The High Performance Computing Act of 1991 was a bipartisan piece of legislation, championed by then-Senator Al Gore, that authorized approximately $1.7 billion in federal investment over five years for high-performance computing infrastructure, supercomputer research, and the network that would become the commercial internet. The act funded the National Research and Education Network, which carried the internet's first commercial traffic, and the development of Mosaic, the first widely-used graphical web browser. It is the founding operational example of what Gore calls democratic technology policy: a deliberate public investment in infrastructure that would not have emerged from market dynamics alone, designed to create broad access to transformative capability.
The political work required to pass the act was substantial. In 1991, the internet was still primarily an academic and military network, known to perhaps a few hundred thousand users. Gore was explaining concepts — packet switching, network protocols, the commercial potential of interconnected computing — to Senate colleagues who struggled to grasp why federal investment in networking infrastructure merited the scale of commitment he was requesting. His credibility on the issue had been built over a decade of technology advocacy, including his work on the Supercomputer Network Study Act of 1986, and his ability to translate technical concepts into political stakes.
The act's effects are difficult to overstate. The commercial internet, which reshaped the global economy over the following three decades, is directly traceable to the infrastructure investments the act funded. Mosaic's descendants — Netscape, Internet Explorer, Chrome, Safari — emerged from the research environment the act supported. The graphical web that ordinary citizens use today was built on the foundation the legislation made possible. The economic returns on the federal investment were, by any reasonable accounting, extraordinary: a roughly $1.7 billion public investment catalyzed a private-sector transformation generating tens of trillions of dollars in value.
The act's significance for AI governance debate is instructive. It demonstrates that democratic technology policy can produce transformative infrastructure investments when political will is mobilized, that the returns on such investments can be extraordinary, and that the alternative — waiting for the market to produce the same outcome — would have delayed or prevented the commercial internet entirely. The same pattern is available for AI governance: the public investment in safety research, governance infrastructure, and democratic access that would not emerge from market dynamics but could transform the technology's trajectory if democratic institutions choose to mobilize.
The act's later political history is also instructive. Gore's role in championing the legislation was systematically distorted during the 2000 presidential campaign into the false claim that he had claimed to have invented the internet — a misquotation that became a cultural joke despite the underlying reality of his substantive and sustained technology policy leadership. The episode illustrates how the political economy of technology policy makes even demonstrated legislative achievement vulnerable to strategic distortion, which is part of why Gore's framework emphasizes the importance of maintaining democratic engagement across decades rather than relying on individual political moments.
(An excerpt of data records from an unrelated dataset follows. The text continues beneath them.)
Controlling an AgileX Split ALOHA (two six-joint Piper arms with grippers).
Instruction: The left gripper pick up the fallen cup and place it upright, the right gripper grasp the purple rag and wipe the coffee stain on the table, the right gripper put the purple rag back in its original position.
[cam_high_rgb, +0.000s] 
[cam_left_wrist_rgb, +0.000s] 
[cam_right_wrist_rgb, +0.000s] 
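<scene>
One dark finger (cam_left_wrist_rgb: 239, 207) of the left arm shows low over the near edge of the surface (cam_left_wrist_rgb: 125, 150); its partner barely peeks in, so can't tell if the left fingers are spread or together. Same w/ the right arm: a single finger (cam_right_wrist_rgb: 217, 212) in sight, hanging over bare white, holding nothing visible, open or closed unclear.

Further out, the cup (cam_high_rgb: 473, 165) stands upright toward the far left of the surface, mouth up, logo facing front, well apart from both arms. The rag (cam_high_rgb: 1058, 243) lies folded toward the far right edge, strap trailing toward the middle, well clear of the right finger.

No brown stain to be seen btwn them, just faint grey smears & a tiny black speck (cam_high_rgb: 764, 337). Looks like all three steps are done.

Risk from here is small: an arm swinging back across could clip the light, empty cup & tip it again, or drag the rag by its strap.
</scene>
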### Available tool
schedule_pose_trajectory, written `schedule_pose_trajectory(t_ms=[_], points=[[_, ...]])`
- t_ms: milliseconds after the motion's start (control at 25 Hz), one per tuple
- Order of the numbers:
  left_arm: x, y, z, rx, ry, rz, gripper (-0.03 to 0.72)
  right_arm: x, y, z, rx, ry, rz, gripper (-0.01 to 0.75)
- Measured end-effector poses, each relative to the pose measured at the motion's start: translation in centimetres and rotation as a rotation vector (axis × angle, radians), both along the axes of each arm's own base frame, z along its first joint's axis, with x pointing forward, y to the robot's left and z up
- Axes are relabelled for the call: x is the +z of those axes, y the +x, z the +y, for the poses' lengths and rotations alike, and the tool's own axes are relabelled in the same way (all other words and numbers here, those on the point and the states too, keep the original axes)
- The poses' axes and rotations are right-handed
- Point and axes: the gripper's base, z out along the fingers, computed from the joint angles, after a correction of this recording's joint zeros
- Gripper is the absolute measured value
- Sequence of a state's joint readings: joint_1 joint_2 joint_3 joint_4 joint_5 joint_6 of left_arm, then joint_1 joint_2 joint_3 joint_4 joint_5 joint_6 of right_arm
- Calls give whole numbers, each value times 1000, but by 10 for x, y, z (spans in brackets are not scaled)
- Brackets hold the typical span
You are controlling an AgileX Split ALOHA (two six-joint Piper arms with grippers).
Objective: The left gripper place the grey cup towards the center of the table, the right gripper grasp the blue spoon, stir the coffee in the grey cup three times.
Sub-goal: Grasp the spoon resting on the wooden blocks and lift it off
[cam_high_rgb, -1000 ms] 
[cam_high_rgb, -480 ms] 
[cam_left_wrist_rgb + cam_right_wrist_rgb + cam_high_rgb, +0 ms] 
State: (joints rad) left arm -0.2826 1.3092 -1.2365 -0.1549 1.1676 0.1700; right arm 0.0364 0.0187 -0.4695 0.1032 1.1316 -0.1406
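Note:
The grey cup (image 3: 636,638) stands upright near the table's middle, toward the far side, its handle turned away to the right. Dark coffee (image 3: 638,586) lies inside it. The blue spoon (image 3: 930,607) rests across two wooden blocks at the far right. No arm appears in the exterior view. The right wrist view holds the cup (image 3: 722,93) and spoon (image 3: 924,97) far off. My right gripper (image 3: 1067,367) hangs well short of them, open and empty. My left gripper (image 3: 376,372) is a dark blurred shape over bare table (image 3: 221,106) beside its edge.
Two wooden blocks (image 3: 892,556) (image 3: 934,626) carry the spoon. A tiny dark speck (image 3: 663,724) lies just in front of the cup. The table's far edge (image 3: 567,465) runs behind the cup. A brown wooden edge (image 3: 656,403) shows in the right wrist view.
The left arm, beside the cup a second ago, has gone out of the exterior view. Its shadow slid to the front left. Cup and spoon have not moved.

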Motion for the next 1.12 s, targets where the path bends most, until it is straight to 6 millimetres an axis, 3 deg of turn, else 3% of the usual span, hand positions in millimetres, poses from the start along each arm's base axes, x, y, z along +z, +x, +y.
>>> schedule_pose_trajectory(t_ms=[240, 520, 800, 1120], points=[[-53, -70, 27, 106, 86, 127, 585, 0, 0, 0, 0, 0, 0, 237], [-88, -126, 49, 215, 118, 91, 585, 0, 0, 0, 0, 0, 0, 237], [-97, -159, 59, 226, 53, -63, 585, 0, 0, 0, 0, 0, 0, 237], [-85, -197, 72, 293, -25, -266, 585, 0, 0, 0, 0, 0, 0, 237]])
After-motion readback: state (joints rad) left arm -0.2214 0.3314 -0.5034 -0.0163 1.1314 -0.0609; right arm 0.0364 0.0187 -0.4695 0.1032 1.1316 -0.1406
The act emerged from more than a decade of Gore's technology policy work in the House and Senate. His early engagement with artificial intelligence and fiber-optic networks in the 1980s produced the legislative foundation on which the 1991 act built. The act's bipartisan passage reflected both the substantive merits of the proposal and Gore's ability to frame it in terms that resonated across political boundaries — economic competitiveness, national security, educational access, and scientific leadership.
Public infrastructure for transformative technology. Markets alone would not have produced the commercial internet on the timescale that the federal investment enabled; deliberate public policy was necessary.
Demonstrated returns. The $1.7 billion federal investment catalyzed tens of trillions of dollars in economic value, establishing an empirical precedent for high-return public technology investment.
Political will as prerequisite. The act required sustained legislative advocacy by a senator with technology credibility; it did not arise automatically from the objective merits of the investment.
Template for AI governance. The same pattern — public investment in infrastructure, safety, and access that markets will not produce — is available for AI governance if political will is mobilized.